Clearly these are just excerpts to give some idea of how it works, some names have been changed to protect the innocent and some further comments are as follows. Not shown is that I define all the field tags upfront, so I don’t have text strings in the body of code itself, and makes it easier to update. Next up is the error handling, which is not included in the above. Part of the reason is that error handling for MongoDB in Perl – what to expect, when, and what to do about it –  is not well documented. This has been raised on the bug tracker here. Finally, my decision to do an explicit ‘read’ and then a separate insert or update is a deliberate choice, even though MongoDB provides the capability to insert on update if a document does not exist. This is because if the document does exist, I want to compare fields in the existing document to data just pulled from the source before deciding whether to update and possibly publish a message to MQTT.

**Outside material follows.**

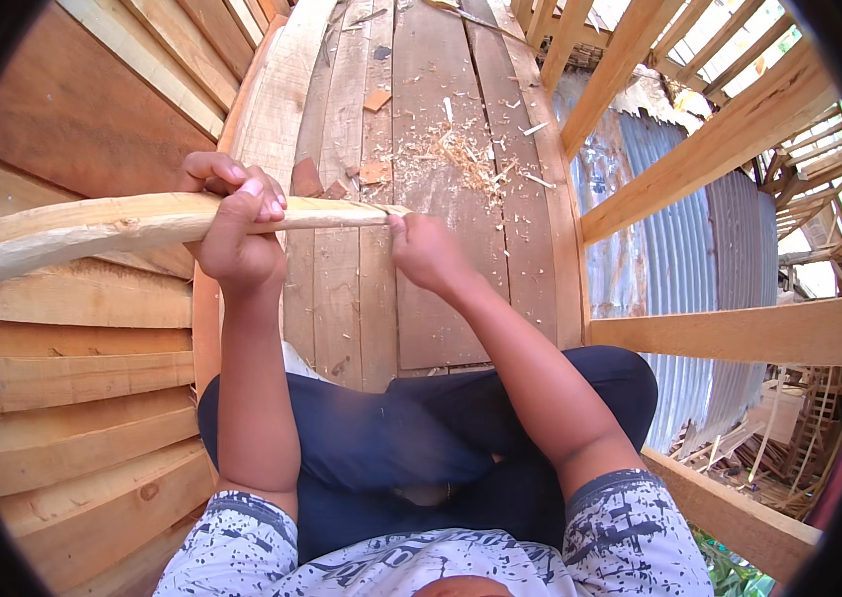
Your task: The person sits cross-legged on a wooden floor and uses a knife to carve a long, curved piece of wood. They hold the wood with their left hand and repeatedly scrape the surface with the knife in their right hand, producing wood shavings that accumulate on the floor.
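A long, pale, curved piece of wood (122, 221) runs in from the left edge and tapers toward the middle of the view. My left hand (238, 224) is wrapped round it, thumb on top, a little short of its narrow end. At the tapered tip my right hand (428, 251) is closed, with the thumb and curled fingers pinching the end. A thin dark line shows along the wood beside that hand; whether it is a blade or an edge of the wood I cannot tell. Both forearms reach forward over my crossed legs in dark trousers.
Wood shavings (466, 154) and small reddish-brown scraps (375, 172) lie on the plank floor (446, 318). A slatted wooden wall (73, 383) stands close on my left. On the right, wooden rails (729, 335) front corrugated metal sheets (684, 229).
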`<action>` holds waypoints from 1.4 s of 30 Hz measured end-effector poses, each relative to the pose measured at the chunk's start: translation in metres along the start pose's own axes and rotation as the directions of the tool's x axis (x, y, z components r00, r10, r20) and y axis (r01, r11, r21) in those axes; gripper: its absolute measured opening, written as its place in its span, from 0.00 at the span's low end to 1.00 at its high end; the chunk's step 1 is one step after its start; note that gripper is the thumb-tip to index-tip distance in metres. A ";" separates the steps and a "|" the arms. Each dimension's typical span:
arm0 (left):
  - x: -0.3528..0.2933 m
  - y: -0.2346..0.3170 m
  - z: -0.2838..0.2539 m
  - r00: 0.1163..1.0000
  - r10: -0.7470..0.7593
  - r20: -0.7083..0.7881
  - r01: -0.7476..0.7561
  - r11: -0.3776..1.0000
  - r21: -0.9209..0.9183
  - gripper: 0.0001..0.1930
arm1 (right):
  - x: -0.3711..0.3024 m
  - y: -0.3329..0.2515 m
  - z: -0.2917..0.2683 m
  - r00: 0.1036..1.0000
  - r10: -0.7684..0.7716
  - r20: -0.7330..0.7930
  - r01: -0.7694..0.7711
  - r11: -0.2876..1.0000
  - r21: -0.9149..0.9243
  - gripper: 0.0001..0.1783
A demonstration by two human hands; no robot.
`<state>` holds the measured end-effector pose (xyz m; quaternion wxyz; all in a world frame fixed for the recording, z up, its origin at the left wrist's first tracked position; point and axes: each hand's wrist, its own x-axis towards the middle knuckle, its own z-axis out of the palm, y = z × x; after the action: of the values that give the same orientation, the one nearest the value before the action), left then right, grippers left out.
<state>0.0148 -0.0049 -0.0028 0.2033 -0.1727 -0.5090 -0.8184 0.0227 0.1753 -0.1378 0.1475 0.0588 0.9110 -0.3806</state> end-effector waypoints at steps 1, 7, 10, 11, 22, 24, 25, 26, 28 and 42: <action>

However, as the code snippet shows, the basics are pretty straight forward.

 

Reading Data from MongoDB with PHP

As a spoiler for a future post, I’m using the Slim framework for my REST API, and so the following snippets are extracted from that infrastructure, but the focus will be on the MongoDB interactions.

<?php
/**
 * Database configuration
 */
$db_username = 'myuser';
$db_password = 'mypassword';
$db_host = 'localhost';
$db_port = '27017';
$db_name = 'database';

try {
    $conn = new Mongo("mongodb://$db_user:$db_password@$db_host/$db_name");
    $db = $conn->selectDB("$db_name");
} catch (MongoConnectionException $e) {
    echo "Failed to connect to Database: " . $e->getMessage();
} catch (MongoException $e) {
    echo "Unexpected error when connecting to Database: " . $e->getMessage();
}

// access collection
$collection = $db->Matches;

// execute query
$query = array("matchid" => array('$in' => $matchids));
$cursor = $collection->find($query);

header('Content-Type: application/json');
echo '{"matches": [';

//Output each item as json if there are results in the iterator
if ($cursor->hasNext()){
    foreach ($cursor as $item) {
        echo json_encode ($item);
        if ($cursor->hasNext()) echo ', ';
    }
}
//end Json output
echo ']}';

Once again this is a snippet, with some names changed, put together from several files and not actually what gets executed, but it serves to demonstrate the techniques. While this does show some  error handling for the MongoDB side, it could use improvement, not least with what gets returned to the client in the event of an error, but we shall leave that for another day.

 

Summary

I now have the foundation for the project in place – a database to store the data, a utility that lets me inspect the state of the database and perform basic management tasks, scripts to push data into the database from the source, and a mechanism to read the data back and check it is in order. Next up, crafting the PHP to provide an API for clients to consume the data.